Reagan taught Clinton how to salute.

Clinton was lucky when it came to former presidents: he had five at his disposal — Nixon, Ford, Carter, Reagan and George H. W. Bush — the biggest presidents club since Lincoln was inaugurated in 1861. And every member offered to help Clinton in the weeks before he was sworn in.

But Clinton was not expecting a lesson in precision saluting when his motorcade pulled up to Reagan's post-presidential office in Los Angeles in late November 1992, a few weeks after he had defeated Bush.

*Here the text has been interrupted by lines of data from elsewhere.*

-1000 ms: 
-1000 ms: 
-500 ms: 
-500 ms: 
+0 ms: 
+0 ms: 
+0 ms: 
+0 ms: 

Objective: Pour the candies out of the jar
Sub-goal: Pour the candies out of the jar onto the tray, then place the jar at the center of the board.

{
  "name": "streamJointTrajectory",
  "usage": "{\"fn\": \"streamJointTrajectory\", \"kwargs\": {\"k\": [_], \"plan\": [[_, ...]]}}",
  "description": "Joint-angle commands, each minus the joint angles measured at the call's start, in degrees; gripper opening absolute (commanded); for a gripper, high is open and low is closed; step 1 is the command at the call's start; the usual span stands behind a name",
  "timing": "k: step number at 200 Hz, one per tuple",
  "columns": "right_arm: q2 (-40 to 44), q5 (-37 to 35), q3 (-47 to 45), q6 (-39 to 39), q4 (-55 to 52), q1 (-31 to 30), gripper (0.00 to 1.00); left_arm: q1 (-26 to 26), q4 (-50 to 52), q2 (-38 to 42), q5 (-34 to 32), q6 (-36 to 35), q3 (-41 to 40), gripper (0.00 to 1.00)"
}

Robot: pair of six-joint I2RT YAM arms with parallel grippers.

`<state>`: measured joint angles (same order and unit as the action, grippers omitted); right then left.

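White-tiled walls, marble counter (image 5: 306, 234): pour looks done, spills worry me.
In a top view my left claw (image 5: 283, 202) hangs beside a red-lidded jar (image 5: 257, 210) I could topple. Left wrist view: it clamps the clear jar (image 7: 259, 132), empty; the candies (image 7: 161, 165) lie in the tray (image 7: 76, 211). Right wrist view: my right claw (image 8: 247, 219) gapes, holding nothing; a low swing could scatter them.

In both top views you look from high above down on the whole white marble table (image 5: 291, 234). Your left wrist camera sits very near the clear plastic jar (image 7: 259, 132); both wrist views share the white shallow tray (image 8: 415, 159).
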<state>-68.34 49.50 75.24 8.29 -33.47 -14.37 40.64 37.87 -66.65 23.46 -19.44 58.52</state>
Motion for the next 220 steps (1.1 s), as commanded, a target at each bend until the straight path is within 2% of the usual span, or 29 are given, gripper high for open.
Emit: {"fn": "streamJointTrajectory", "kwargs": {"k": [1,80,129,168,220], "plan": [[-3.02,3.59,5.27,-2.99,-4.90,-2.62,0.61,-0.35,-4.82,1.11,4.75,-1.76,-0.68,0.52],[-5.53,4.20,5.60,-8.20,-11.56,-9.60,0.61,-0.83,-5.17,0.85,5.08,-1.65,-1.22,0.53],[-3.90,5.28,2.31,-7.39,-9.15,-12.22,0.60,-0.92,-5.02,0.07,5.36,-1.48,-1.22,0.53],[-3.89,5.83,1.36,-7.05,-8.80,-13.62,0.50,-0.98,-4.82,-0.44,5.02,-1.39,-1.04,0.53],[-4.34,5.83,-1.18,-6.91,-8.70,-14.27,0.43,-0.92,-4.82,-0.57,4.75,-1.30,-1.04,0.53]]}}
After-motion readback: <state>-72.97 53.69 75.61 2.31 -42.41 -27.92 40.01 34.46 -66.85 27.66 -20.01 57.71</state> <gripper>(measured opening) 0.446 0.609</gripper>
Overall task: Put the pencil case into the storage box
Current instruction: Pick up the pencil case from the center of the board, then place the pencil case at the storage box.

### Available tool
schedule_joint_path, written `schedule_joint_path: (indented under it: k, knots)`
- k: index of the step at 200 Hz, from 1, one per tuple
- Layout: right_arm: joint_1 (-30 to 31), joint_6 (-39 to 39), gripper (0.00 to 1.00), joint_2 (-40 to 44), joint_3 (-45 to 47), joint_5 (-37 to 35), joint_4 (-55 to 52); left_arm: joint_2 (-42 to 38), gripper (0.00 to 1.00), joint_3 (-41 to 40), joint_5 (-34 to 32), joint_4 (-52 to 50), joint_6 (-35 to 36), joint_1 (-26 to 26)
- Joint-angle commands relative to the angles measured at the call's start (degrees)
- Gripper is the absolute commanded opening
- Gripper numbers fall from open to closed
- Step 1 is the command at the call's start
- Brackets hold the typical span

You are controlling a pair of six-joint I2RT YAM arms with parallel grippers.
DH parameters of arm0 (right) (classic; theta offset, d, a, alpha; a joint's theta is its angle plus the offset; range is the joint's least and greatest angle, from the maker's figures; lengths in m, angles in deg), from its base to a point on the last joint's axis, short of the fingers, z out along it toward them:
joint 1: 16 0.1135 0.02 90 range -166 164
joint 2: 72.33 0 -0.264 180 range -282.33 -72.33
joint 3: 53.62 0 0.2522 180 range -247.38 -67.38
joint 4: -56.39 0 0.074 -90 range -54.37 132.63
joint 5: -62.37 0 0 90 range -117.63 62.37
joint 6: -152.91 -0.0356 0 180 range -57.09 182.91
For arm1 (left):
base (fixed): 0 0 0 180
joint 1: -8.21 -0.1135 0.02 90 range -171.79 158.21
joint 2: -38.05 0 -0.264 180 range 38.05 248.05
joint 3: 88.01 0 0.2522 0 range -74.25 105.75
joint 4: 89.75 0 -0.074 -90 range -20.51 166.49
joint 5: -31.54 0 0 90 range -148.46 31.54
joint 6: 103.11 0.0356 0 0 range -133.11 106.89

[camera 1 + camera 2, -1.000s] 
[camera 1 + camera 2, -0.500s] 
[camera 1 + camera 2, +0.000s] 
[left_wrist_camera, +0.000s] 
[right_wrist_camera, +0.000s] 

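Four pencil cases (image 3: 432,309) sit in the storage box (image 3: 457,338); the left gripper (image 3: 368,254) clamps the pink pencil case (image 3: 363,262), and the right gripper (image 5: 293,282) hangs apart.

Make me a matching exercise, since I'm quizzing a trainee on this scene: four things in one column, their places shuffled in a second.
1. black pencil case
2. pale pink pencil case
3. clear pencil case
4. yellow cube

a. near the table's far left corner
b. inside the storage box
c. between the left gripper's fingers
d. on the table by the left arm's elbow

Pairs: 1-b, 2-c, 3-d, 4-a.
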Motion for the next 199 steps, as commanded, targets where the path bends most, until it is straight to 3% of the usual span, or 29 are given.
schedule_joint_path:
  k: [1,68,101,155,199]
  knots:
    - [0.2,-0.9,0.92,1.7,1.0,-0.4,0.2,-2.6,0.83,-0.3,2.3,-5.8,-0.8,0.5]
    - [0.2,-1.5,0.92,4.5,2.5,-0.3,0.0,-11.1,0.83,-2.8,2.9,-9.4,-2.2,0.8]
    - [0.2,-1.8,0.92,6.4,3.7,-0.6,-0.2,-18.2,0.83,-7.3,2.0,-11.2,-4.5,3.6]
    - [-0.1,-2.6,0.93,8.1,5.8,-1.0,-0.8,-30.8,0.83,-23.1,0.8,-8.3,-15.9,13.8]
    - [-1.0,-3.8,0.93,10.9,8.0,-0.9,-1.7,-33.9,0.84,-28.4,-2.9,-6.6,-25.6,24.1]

Clinton was mostly paying a courtesy call on the Great Communicator, who by now was 81 years old to Clinton's 46. The two men had met before, in the early 1980s, when Clinton (and his wife, Hillary) attended a White House dinner that Reagan hosted for all the governors.

This time, they sat in Reagan's office mostly talking about safe subjects: the economy, the need to limit spending, the advantages of a line-item veto. When Clinton asked for advice in general, Reagan recommended the curative powers of Camp David.

But then Reagan noted that he had seen Clinton salute during the campaign and found his military method well, a little wanting. If Clinton was going to employ the gestures used by the military, Reagan urged, Clinton needed to be firmer, stronger, more commanding. How much clout you conveyed in office, Reagan understood better than anyone, owed a good deal to how you were perceived.

But how to do it, exactly? The old Army cavalry officer explained the hand had to come up slowly, like it was covered with honey, and then brought down sharply, definitively, as if it was covered with something far less pleasant. Clinton listened and soon the two men were standing in Reagan's office, practicing their salutes together.

The entire session lasted 70 minutes; Reagan awarded Clinton with a jar of jelly beans when it was over. The jar sat on Clinton's Oval Office desk for the next eight years.

Reagan would within a few years admit to having Alzheimer's. His contact with Clinton after 1993 was limited. But across party, across generations, despite political differences, help will always be given to those who ask for it in the presidents club. The jelly beans on Clintons desk stood for that, at the very least.

Adapted from The Presidents Club: Inside the World's Most Exclusive Fraternity, by Nancy Gibbs and Michael Duffy, published by Simon & Schuster.